**Activity**. Nothing but the lines from the one containing "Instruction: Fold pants" to the end of the data should be returned, each exactly as written.
### Data segment
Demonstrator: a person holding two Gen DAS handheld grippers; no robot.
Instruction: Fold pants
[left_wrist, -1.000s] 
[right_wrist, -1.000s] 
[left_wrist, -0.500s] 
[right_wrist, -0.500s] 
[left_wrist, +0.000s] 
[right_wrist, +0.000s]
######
**Result of this exercise**.
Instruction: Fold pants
[left_wrist, -1.000s] 
[right_wrist, -1.000s] 
[left_wrist, -0.500s] 
[right_wrist, -0.500s] 
[left_wrist, +0.000s] 
[right_wrist, +0.000s]

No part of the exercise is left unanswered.